Task instructions:
Since only part of the material below is wanted, output exactly the lines from the one with "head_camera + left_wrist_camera" up to and including the one with "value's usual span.".

____ Supplied material

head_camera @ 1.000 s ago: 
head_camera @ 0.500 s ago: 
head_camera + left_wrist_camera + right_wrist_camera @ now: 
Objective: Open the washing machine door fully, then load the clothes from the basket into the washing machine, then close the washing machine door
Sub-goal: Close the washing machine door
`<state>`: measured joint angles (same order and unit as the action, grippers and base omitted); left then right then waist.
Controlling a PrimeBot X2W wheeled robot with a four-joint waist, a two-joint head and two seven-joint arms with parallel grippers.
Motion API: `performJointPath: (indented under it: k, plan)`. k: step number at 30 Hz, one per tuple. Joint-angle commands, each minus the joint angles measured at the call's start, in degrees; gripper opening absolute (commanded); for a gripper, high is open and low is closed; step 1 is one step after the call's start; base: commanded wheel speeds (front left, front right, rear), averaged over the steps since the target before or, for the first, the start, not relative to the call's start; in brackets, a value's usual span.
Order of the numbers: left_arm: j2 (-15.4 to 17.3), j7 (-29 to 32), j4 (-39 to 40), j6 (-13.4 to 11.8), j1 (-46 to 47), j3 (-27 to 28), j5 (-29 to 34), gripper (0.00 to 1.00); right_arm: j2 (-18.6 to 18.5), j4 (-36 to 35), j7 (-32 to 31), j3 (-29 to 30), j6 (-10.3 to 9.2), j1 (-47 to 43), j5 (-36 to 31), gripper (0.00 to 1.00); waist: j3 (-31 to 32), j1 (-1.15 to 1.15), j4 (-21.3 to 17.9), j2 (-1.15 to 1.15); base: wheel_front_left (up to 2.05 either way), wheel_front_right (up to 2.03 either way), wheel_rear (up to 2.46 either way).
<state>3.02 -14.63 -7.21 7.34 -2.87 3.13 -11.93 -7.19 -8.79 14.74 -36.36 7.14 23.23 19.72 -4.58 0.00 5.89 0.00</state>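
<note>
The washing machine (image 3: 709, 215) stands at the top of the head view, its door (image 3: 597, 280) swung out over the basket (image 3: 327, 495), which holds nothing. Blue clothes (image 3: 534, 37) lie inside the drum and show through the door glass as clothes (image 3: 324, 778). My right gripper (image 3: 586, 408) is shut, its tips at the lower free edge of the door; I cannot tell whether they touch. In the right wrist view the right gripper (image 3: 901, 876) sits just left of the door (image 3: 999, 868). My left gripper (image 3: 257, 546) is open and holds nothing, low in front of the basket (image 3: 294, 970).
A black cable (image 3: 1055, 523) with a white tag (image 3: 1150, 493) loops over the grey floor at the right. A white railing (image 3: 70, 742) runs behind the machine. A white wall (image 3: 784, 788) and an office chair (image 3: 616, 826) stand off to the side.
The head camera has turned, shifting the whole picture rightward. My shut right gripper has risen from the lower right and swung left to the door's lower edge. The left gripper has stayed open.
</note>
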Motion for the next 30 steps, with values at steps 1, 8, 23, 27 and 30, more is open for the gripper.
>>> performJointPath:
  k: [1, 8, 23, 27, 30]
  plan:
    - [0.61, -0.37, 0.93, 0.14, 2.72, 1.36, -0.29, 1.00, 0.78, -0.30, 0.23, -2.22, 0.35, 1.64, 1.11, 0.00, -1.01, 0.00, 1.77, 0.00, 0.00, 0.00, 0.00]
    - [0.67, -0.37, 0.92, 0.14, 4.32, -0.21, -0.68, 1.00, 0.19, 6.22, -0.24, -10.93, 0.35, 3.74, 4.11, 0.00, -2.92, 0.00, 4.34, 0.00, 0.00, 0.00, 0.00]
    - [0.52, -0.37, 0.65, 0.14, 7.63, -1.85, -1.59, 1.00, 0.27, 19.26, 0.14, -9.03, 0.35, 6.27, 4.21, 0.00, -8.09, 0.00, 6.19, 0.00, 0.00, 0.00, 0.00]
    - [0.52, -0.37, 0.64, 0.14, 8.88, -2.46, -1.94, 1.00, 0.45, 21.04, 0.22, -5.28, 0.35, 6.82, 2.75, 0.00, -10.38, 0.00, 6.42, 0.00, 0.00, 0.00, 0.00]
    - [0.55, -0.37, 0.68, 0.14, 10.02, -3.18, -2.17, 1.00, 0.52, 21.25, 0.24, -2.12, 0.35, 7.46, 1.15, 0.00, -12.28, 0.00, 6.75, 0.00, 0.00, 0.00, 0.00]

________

Written response:
head_camera + left_wrist_camera + right_wrist_camera @ now: 
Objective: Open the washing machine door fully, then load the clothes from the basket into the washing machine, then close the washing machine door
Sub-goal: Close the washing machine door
`<state>`: measured joint angles (same order and unit as the action, grippers and base omitted); left then right then waist.
Controlling a PrimeBot X2W wheeled robot with a four-joint waist, a two-joint head and two seven-joint arms with parallel grippers.
Motion API: `performJointPath: (indented under it: k, plan)`. k: step number at 30 Hz, one per tuple. Joint-angle commands, each minus the joint angles measured at the call's start, in degrees; gripper opening absolute (commanded); for a gripper, high is open and low is closed; step 1 is one step after the call's start; base: commanded wheel speeds (front left, front right, rear), averaged over the steps since the target before or, for the first, the start, not relative to the call's start; in brackets, a value's usual span.

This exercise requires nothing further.